Le flottant étroit (15%) exagère les variations. Mais selon Jean-Emmanuel Vernay, la taille potentielle du marché et les promesses des technologies développées par ces sociétés nourrissent l’engouement. «Ces entreprises peuvent aussi susciter à terme l’intérêt des grands de la santé, ce qui contribue à porter leur valorisation», ajoute Yannick Petit, d’Allegra Finance, conseil de Mauna Kea.

Les banquiers ne s’y sont pas trompés.
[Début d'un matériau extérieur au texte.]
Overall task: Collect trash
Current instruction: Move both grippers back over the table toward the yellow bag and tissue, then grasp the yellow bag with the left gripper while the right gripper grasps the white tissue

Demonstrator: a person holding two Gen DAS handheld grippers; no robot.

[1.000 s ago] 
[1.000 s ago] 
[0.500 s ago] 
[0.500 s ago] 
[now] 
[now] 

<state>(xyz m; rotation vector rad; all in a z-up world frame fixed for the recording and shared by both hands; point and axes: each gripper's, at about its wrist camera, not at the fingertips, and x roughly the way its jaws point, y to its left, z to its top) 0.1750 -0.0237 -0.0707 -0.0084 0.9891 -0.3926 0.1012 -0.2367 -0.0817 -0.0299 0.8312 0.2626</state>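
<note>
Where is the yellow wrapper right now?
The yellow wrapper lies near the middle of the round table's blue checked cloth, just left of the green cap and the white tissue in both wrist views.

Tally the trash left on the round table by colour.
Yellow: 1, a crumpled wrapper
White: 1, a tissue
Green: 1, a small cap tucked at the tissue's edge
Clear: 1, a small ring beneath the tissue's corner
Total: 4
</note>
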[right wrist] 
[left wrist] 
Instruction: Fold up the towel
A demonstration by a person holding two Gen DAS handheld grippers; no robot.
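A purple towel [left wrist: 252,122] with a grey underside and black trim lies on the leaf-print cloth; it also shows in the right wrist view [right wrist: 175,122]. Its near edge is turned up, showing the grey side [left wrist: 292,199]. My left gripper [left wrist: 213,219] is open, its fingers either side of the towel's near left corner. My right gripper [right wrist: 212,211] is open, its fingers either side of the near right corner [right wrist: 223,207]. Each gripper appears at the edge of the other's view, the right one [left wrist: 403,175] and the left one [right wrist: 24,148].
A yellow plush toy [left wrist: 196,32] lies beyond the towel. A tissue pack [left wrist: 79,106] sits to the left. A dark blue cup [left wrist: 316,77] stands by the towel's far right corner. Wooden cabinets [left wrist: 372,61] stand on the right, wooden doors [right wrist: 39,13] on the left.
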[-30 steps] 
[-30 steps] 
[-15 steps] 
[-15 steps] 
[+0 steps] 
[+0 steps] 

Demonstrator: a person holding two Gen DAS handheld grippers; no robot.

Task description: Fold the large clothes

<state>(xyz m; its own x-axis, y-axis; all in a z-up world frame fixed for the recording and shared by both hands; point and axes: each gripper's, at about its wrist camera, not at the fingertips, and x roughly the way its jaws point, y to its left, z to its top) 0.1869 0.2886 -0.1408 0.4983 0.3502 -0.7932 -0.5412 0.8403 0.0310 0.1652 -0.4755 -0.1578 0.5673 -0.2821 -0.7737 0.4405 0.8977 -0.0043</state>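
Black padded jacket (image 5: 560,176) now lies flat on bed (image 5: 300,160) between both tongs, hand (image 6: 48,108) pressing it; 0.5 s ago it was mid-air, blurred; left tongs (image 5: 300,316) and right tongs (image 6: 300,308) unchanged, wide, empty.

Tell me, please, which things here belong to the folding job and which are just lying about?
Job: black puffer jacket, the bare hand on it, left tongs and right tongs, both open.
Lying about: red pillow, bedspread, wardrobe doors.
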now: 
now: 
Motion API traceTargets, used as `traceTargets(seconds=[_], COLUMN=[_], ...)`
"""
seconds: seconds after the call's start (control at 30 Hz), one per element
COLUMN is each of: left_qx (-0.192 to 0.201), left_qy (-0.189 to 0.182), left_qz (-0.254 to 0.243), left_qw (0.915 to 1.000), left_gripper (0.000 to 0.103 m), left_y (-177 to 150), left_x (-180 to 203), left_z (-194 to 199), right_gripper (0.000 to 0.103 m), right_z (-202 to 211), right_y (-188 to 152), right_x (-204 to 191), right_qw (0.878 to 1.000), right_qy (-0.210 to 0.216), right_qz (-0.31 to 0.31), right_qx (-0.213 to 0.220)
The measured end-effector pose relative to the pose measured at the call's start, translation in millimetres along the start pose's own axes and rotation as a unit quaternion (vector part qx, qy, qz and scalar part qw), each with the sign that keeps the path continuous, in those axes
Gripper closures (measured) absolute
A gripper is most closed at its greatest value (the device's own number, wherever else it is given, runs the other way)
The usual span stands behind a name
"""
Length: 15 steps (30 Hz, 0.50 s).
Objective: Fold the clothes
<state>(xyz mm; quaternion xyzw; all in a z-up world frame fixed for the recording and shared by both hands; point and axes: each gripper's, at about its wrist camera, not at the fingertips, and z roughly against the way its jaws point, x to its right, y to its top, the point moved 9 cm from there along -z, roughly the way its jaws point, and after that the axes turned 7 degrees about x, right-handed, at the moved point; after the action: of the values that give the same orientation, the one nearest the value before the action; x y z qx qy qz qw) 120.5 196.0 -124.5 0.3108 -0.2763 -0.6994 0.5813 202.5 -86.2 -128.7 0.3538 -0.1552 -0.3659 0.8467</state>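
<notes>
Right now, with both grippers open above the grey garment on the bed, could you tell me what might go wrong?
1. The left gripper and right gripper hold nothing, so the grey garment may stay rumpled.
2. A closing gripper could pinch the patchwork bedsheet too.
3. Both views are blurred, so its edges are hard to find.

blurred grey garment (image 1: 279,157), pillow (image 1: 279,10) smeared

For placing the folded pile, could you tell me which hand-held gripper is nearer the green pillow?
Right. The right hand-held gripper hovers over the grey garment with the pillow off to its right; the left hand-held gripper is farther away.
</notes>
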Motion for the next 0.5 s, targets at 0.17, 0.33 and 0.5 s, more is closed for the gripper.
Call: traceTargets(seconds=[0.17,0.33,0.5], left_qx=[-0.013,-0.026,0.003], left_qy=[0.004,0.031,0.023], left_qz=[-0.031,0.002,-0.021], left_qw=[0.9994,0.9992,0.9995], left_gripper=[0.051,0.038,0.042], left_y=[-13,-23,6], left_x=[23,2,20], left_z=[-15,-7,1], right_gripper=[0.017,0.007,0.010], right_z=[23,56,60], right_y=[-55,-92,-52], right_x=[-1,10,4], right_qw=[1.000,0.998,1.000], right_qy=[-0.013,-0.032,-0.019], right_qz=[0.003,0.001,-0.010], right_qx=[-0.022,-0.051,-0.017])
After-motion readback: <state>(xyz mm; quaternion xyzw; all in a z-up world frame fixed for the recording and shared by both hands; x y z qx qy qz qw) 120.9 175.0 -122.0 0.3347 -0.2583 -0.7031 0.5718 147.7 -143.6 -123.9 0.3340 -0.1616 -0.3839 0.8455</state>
Ces dossiers étant les seuls à passer dans le marché actuel, la concurrence est montée d’un cran. Mauna Kea était dirigée par la Société Générale. La banque avait déjà placé les implants vasculaires de Stentys. Certaines en profitent pour réapparaître, comme Dexia Securities sur Mauna Kea et sur Carmat aux côtés de Nomura. Les fonds de capital risque aussi y trouvent leur intérêt, en opérant un dernier tour de table en Bourse, impossible pendant la crise de 2008 et de 2009, avant une sortie du capital une fois le produit «miracle» développé.

Mais ces marchés peuvent se refermer aussi vite qu’ils se sont ouverts. La déconvenue Nicox, dont la valeur a chuté de moitié en un an, a refroidi nombre d’investisseurs. Les niveaux de valorisation rendent ces dossiers explosifs. Carmat capitalise 670 millions d’euros pour un chiffre d’affaires encore nul.